Postgraduate Seminar Series - Past Seminars (2000)

Department of Computer Science

The University of Melbourne

February 11th: Tetra Lindarto
The Design and Analysis of PPM Compression Algorithm
PPM (Prediction by Partial Matching) is one example of a context-based text compression. This method is capable of a very efficient compression scheme. PPM uses several orders blended together to obtain a good probability estimate of the next symbol. PPM always predicts the current symbol from the highest order and if the symbol is not found, an escape symbol will be sent and and then uses the next lower order to predict the probability of the current symbol. At the beginning, there will be a lot of escape symbols to be sent to the decoder and this will add some overhead in the compression effectiveness. In this seminar, we will try to reduce the amount of escape symbols sent to the decoder by starting the search from the best performance order in the past instead of from the highest order.
February 18th: Tony Wirth
New approaches to the Burrows-Wheeler Transform
The Burrows-Wheeler Transform permutes text into a form that is easier to compress. It is a one-to-one transform, and after compression and decompression the original text can be retrieved.

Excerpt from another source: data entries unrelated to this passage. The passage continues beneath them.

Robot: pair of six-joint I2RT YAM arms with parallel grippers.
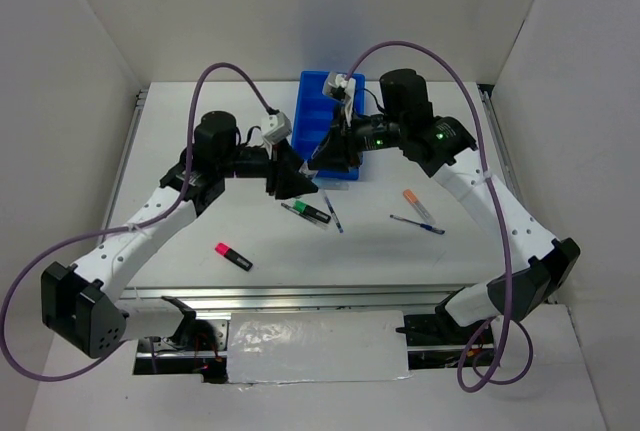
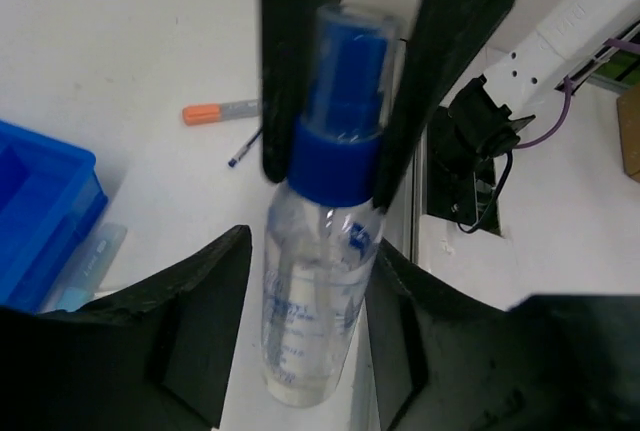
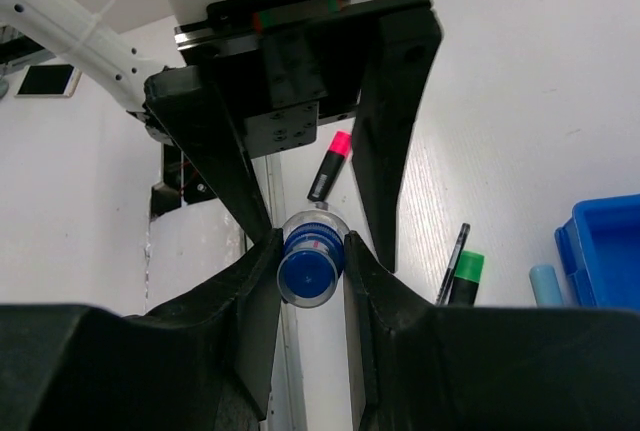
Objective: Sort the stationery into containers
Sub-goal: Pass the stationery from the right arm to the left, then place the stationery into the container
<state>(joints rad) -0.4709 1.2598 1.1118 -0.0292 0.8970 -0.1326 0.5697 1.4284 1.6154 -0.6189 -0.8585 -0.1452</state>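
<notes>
Only in wrist views: blue-capped bottle (image 2: 318,251)

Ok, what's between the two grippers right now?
The clear blue-capped bottle. Right wrist view shows the right gripper pinching its cap; left wrist view shows the left gripper flanking its body.

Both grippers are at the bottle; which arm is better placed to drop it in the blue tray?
Right, probably: the right gripper pinches the bottle by its cap beside the tray; the left gripper only flanks its body.
</notes>
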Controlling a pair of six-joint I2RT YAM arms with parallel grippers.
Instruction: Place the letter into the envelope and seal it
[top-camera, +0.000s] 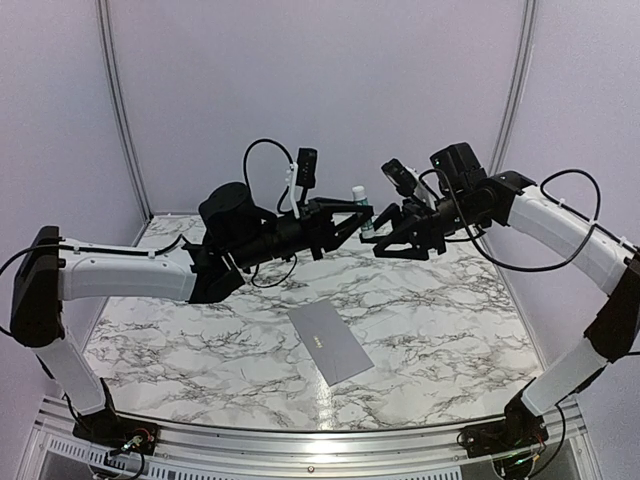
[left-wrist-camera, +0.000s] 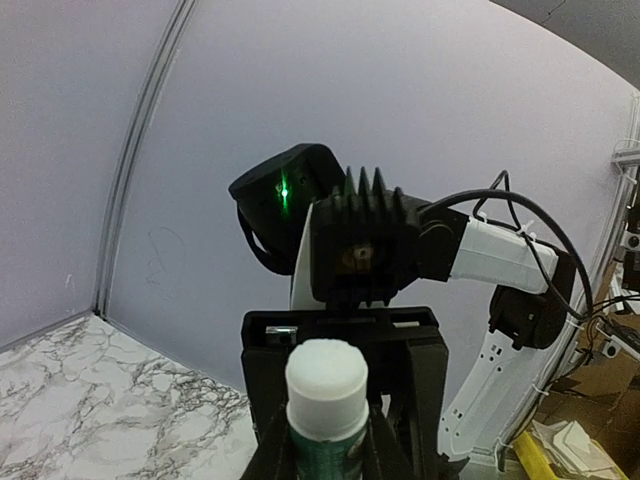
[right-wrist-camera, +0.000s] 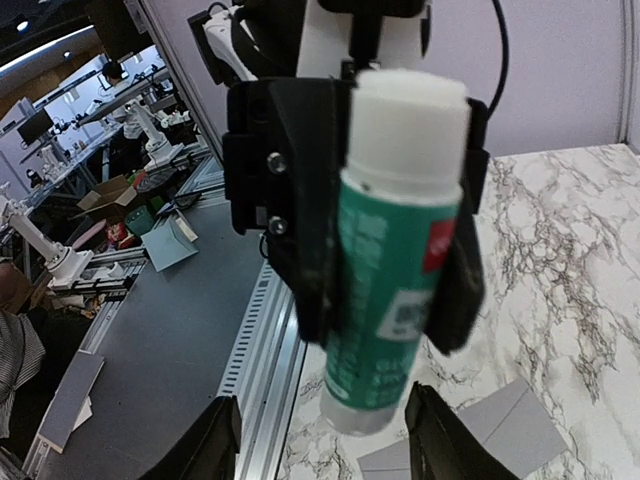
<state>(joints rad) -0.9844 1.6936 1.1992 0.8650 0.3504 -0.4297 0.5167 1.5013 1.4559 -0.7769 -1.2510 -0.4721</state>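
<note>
Two sets of jaws meet in the air above the envelope (top-camera: 330, 342), over its far end. The left gripper (top-camera: 358, 218) is clamped on a tube (right-wrist-camera: 395, 260). Its black fingers (right-wrist-camera: 300, 250) press the green body from both sides, as the right wrist view shows. The tube stands near upright, with its white cap (left-wrist-camera: 325, 372) uppermost and its lower end pointing down toward the envelope.

The right gripper (top-camera: 379, 233) is open. Its fingers (right-wrist-camera: 215, 445) stand apart on either side of the tube's lower end, and a gap shows between each finger and the tube. This gripper hangs above the envelope and a little to its right, facing the left gripper.

The left arm reaches in from the envelope's left and the right arm from its right. Both arms run level, high above the envelope.

The envelope lies flat on the marble table (top-camera: 450, 320). It is plain grey and set at a slant, with its long sides running from far left to near right. It is well apart from both grippers and touched by neither. In the right wrist view, part of its grey surface shows on the marble below the tube.
</note>
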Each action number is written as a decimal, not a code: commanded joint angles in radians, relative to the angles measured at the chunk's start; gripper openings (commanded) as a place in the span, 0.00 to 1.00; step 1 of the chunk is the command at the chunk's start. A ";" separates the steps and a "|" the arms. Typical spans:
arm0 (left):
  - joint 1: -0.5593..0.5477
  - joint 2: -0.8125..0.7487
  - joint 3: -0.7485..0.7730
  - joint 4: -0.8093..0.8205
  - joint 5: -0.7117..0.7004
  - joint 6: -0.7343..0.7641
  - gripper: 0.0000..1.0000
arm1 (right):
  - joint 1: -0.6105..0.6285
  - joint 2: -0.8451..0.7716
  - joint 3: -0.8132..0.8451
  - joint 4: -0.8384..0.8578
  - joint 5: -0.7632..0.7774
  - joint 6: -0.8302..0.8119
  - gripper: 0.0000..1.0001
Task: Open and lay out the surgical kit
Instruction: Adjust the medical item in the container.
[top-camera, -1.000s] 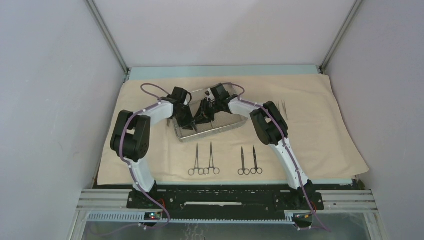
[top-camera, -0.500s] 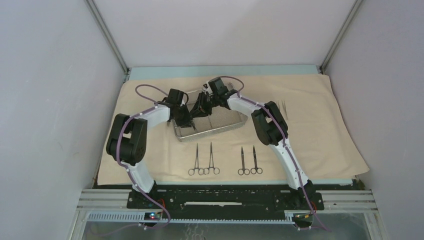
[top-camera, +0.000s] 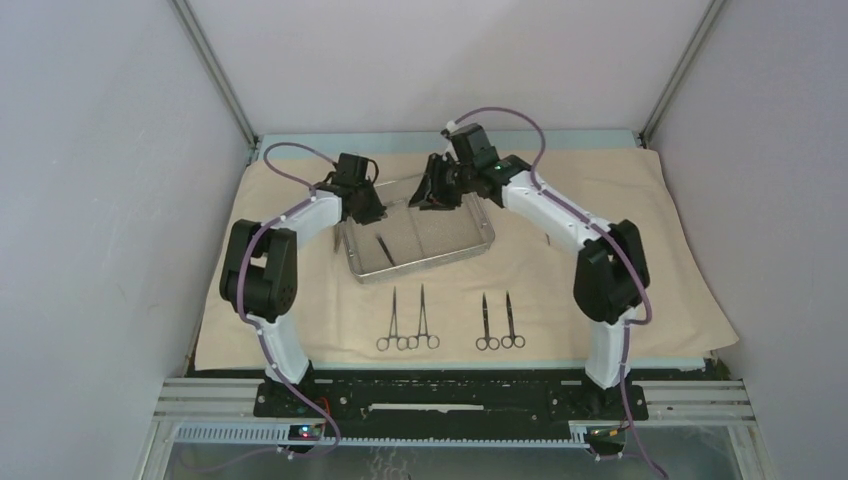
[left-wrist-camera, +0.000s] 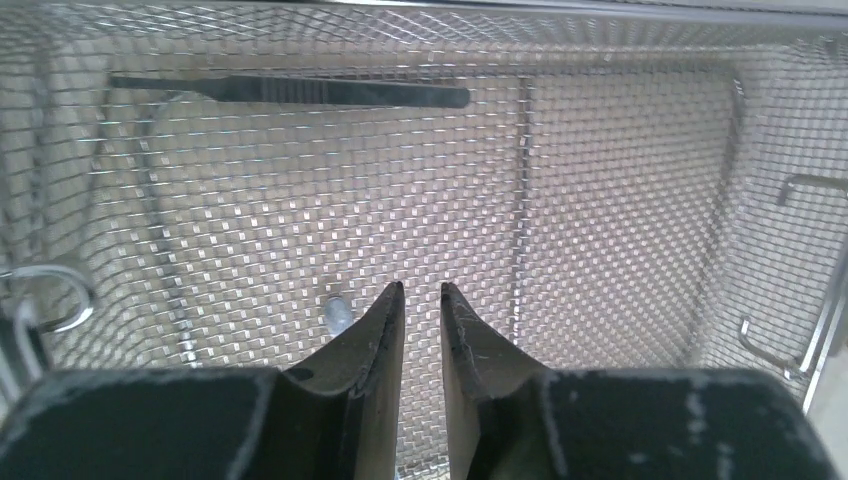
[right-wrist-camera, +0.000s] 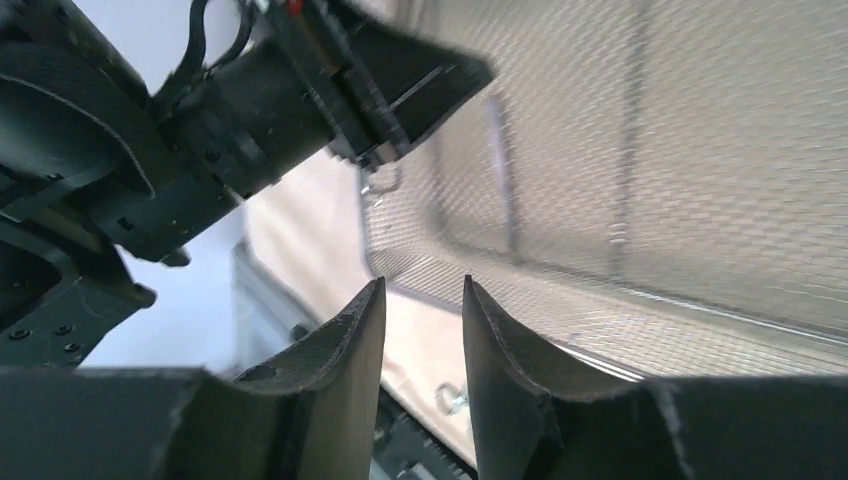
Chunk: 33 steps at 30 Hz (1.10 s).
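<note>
The surgical kit lies spread on the beige cloth (top-camera: 640, 270). Its steel mesh tray (top-camera: 470, 243) sits mid-table with one slim pair of tweezers (top-camera: 384, 250) inside, lying near the wall in the left wrist view (left-wrist-camera: 290, 92). Two clamps (top-camera: 392, 320) (top-camera: 424, 318) and two scissors (top-camera: 485, 322) (top-camera: 511, 322) lie in a row in front of the tray. My left gripper (top-camera: 372, 212) (left-wrist-camera: 420, 290) hangs over the tray's left end, jaws a little apart and empty. My right gripper (top-camera: 433, 195) (right-wrist-camera: 422, 285) hovers over the tray's far rim (right-wrist-camera: 600, 290), open and empty.
Grey walls close in the table on three sides. The cloth's front edge runs just ahead of the arm bases and the metal frame (top-camera: 450, 395). In the right wrist view the left arm's wrist (right-wrist-camera: 300, 90) is close by on the upper left.
The right arm swung its elbow out to the right and lifted its gripper from inside the tray to the far rim, jaws a bit wider. The left gripper drew back left, uncovering the tweezers.
</note>
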<state>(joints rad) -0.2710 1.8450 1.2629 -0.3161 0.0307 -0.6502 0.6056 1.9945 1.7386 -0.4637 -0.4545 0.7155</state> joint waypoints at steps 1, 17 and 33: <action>-0.010 0.004 0.053 -0.092 -0.103 -0.012 0.25 | -0.008 -0.095 -0.058 -0.119 0.397 -0.183 0.44; -0.037 -0.080 -0.042 -0.161 -0.190 0.026 0.32 | -0.081 -0.055 -0.330 -0.102 0.822 -0.247 0.62; -0.088 0.047 0.134 -0.214 -0.199 0.056 0.40 | 0.032 -0.197 -0.476 0.003 1.024 -0.217 0.00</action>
<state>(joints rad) -0.3241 1.8652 1.3167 -0.5209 -0.1329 -0.6205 0.5831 1.8961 1.3014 -0.5213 0.3714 0.5098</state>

Traditionally, the transformed text was further encoded using a move-to-front list. The new approaches I have been exploring instead try to exploit the similarity of the transformed text to the action of PPM (cf Tetra's seminar), and also try to do without the move-to-front list.

No familiarity with the Burrows-Wheeler Transform will be expected, nor is it essential to understand PPM, in case you can't attend Tetra's seminar.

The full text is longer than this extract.